Le nouveau cycle de révolutions, par ses dimensions et sa profondeur, laissera loin derrière lui le premier cycle de révolutions. Les batailles révolutionnaires de 1918-1923 se produisirent alors qu’il n’y avait pas encore de Partis communistes de masse et expérimentés, alors que dans les masses l’influence de la social-démocratie était encore extrêmement forte, alors que le premier Etat prolétarien dans le monde n’était pas encore aussi fort qu’à présent, alors qu’on menait encore la lutte seulement pour décider la question « qui l’emportera » à l’intérieur du pays des Soviets.

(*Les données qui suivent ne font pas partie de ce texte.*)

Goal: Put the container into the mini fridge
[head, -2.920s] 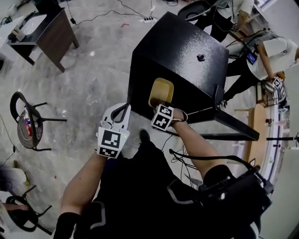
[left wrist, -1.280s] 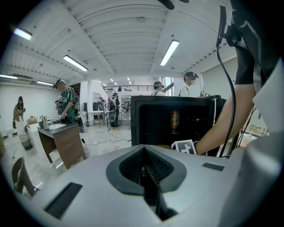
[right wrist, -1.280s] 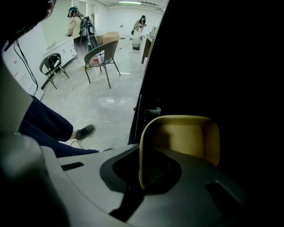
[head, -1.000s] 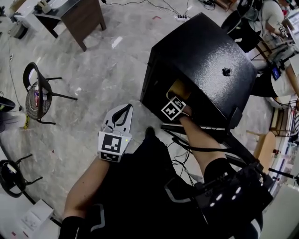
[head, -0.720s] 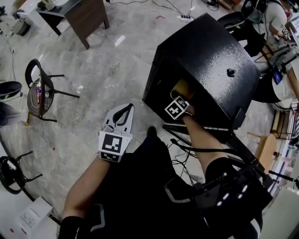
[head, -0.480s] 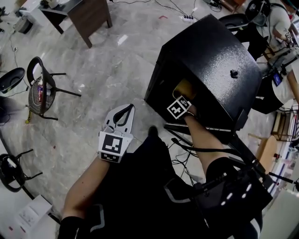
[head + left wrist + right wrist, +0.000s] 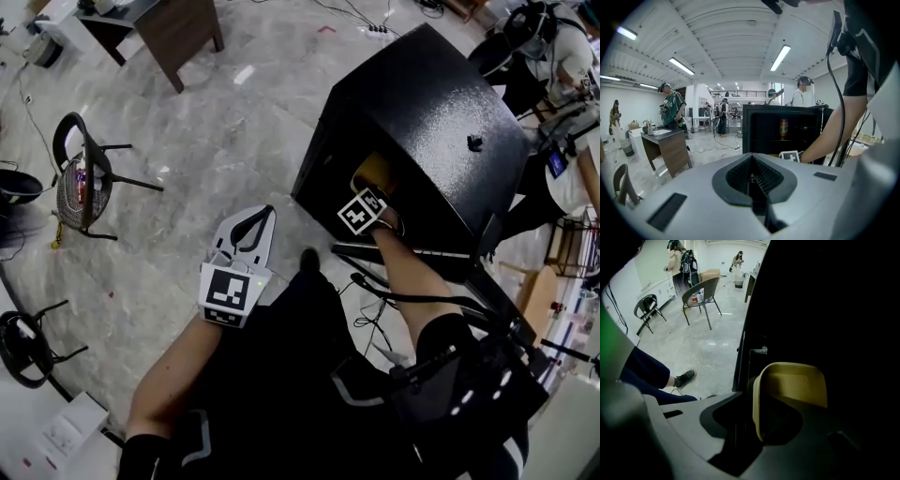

Les batailles révolutionnaires décisives de l’avenir se produiront alors que la puissance économique, politique et militaire du pays du socialisme victorieux s’est fortement accrue, alors que l’influence sur les masses de la social-démocratie, qui a fait banqueroute, tombe rapidement, alors qu’à la tête des masses se trouvent des Partis communistes organisés et enrichis par l’expérience bolchevik, des Partis qui, dès à présent, sous la direction de l’Internationale communiste, dans la lutte quotidienne menée contre l’offensive du Capital, contre le fascisme, contre la guerre et l’intervention, préparent, organisent, rassemblent et entraînent les masses de la classe ouvrière aux batailles décisives pour le pouvoir, pour la dictature du prolétariat. Le prolétariat révolutionnaire du monde entier, sous la direction de l’Internationale communiste, avec, à sa tête le grand et génial chef de la révolution prolétarienne mondiale, le camarade Staline, se prépare à sortir vainqueur du nouveau cycle de révolutions et de guerres.